Через неделю, когда она кончила печатать автореферат, он устроил ей грандиозный скандал за пересоленный борщ. «У меня давление. Ты нарочно убиваешь меня!» — кричал Фома, плевался, швырял ложку на стол, наливался кровью. «Принцесса, госпожа, институтка, сидишь тут на моей шее», — визжал он, ощущая полную свою безнаказанность, ее безмолвную, забитую слепую любовь, и распалялся, свирепел еще больше. Он просто лопался от чувства превосходства над теми, кто путается у него под ногами и мешает.
— Т-ты сидишь тут на моем горбу, нервы мотаешь. Я и туда; я и сюда. А ты в магазин выйти боишься! Подумаешь, балерина! Видали мы и не таких. Говорила же мне мать — не бери городскую, не бери. Не для тебя она. Теперь и сам вижу, что не для меня…
Фома все ей сказал: и про свои подарки, за которые она должна была бы едва не ноги ему мыть, про свою аспирантскую стипендию, на которую они по ее милости вдвоем тянут, про какие-то будто намеки на кафедре, которые оскорбляют его, компрометируют, да-да, компрометируют без пяти минут законченного профессора.
Она, опустив руки, молча, покорно слушала Фомины речи, который стоял напротив нее и, захлебываясь, заходясь, ругался, как баба на меже. Он и не видел, что две большие слезы покатились по щекам Незнакомки и капнули и в без того соленый борщ.
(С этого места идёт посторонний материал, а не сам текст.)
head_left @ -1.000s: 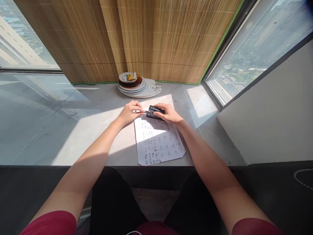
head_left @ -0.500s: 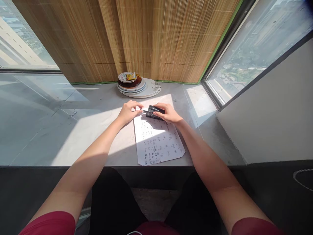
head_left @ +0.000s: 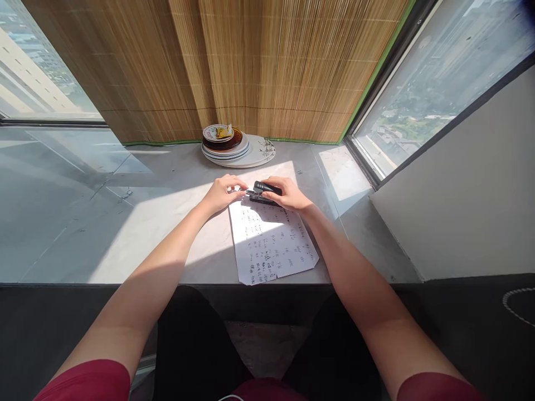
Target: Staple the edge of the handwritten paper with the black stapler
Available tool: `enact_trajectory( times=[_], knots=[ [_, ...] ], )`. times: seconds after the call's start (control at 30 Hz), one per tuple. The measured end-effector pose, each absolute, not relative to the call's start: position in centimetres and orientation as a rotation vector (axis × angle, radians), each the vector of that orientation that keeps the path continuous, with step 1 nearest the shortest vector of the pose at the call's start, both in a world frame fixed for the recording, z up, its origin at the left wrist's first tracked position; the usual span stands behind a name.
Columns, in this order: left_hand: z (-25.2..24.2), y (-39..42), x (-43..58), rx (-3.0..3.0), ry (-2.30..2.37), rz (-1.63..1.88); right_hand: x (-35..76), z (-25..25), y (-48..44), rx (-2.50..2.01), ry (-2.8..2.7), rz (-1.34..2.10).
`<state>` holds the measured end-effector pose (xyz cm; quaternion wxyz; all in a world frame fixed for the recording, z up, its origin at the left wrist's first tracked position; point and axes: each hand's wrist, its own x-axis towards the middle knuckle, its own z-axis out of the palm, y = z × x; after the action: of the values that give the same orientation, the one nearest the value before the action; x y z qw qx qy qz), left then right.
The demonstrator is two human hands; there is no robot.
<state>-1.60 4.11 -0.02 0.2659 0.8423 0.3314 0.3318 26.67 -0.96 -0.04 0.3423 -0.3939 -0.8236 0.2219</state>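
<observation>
A black stapler (head_left: 264, 192) lies at the top edge of a handwritten sheet of paper (head_left: 271, 240) on the grey stone sill (head_left: 125, 223). My right hand (head_left: 289, 194) is closed over the stapler's rear part. My left hand (head_left: 224, 193) sits just left of the stapler's metal front end, fingers curled in a pinch at the paper's top left corner; what the fingertips grip is too small to make out. The paper reaches down to the sill's front edge.
A stack of plates (head_left: 234, 146) stands at the back of the sill against a bamboo blind (head_left: 251, 67). Windows flank both sides. A grey wall panel (head_left: 460, 184) rises at the right. My dark-trousered legs are below the sill's edge.
The paper has shifted slightly down and to the right. My left hand's fingers moved a little at the stapler's front. The right hand stays on the stapler.
</observation>
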Motion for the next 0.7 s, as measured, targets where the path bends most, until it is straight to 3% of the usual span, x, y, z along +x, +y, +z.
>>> enact_trajectory(
  times=[0.7],
  knots=[
    [0.57, 4.02, -2.46, 2.291, 0.908, 0.83, 26.7, 0.01, -0.9, -1.059, -2.161, 0.566]
  ],
)
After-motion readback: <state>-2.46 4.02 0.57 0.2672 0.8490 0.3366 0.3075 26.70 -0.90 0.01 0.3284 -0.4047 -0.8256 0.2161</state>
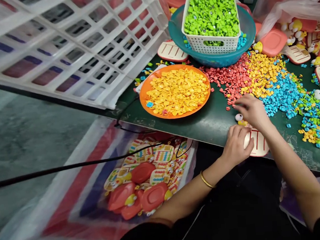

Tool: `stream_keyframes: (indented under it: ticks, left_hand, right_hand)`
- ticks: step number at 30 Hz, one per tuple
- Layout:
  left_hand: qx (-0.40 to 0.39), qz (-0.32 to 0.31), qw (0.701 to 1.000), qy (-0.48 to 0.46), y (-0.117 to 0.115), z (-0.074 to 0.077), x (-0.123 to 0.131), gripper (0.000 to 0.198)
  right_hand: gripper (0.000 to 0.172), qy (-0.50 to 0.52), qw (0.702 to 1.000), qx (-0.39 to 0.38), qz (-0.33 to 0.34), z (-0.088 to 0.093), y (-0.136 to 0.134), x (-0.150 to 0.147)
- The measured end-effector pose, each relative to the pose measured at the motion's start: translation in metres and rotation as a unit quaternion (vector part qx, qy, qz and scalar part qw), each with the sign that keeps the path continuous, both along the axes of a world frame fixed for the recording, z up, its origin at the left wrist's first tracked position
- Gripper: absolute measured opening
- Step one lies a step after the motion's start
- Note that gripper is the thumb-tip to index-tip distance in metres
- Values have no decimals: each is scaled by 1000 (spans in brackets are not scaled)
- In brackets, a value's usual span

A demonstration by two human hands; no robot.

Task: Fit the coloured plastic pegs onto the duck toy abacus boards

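A toy board [257, 144] with a cream face and red-lined slots lies at the table's front edge. A yellow head with a white bulging eye [239, 117] sticks out at its far end. My left hand [236, 144] grips the board's left side, thumb over its face. My right hand [253, 112] hovers above the head end, fingers curled together beside the edge of the small red beads [234, 80]; whatever its fingertips hold is too small to make out. Yellow beads [264, 70] and blue beads [280, 95] are heaped just beyond it.
An orange plate [145, 106] of yellow pieces stands left of my hands. Behind it, a white basket [227, 42] of green pieces sits in a teal bowl [177, 31]. A white crate [98, 98] leans at left. Finished-looking toys [144, 172] fill a lined container below; a black cable [83, 163] crosses it.
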State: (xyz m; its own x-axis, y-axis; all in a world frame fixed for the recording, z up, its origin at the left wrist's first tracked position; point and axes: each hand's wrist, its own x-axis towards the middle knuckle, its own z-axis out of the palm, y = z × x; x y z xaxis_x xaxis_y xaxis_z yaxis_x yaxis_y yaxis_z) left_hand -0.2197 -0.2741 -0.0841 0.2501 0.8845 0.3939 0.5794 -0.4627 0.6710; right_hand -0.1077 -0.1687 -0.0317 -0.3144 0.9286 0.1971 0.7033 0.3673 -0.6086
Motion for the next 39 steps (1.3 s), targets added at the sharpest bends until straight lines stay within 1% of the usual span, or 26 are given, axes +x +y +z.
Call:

Она отвернулась к окну, жадно смотрела вдаль, на крыши, где кружили свободные птицы, терла виски, и плечи ее вздрагивали. Что-то просыпалось в ней, будто в первой весенней туче собиралось грозовое напряжение, вот-вот готовое озарить горизонт, пуповиной соединить небо и землю, нынешнее и минувшее, которое разомкнулось в ней в ту морозную ночь. Она даже почернела от этого губительного мегавольтного напряжения.
— Что с тобой? — испугался вдруг Фома. Чего доброго, ее еще тут, в его квартире, хватит инфаркт. Иди доказывай потом, что ты сторона.
Но она уже угасла и едва выдавила:
— Ты… ты такой, как все, как все вы, люди… — Она с сожалением посмотрела на Фому. — Но я все равно тебя люблю, потому что ты несчастный.
Фома умолк. Мир и антимир на миг сблизились в нем. И раздражительная грязная волна, которая катила вперед, разрушая на своем пути все, теперь отхлынула назад. Но из осколков ничего сложить не могла, и все разбитые, изувеченные чувства, изорванные в клочья канаты, связывавшие их, несло куда-то в открытое море.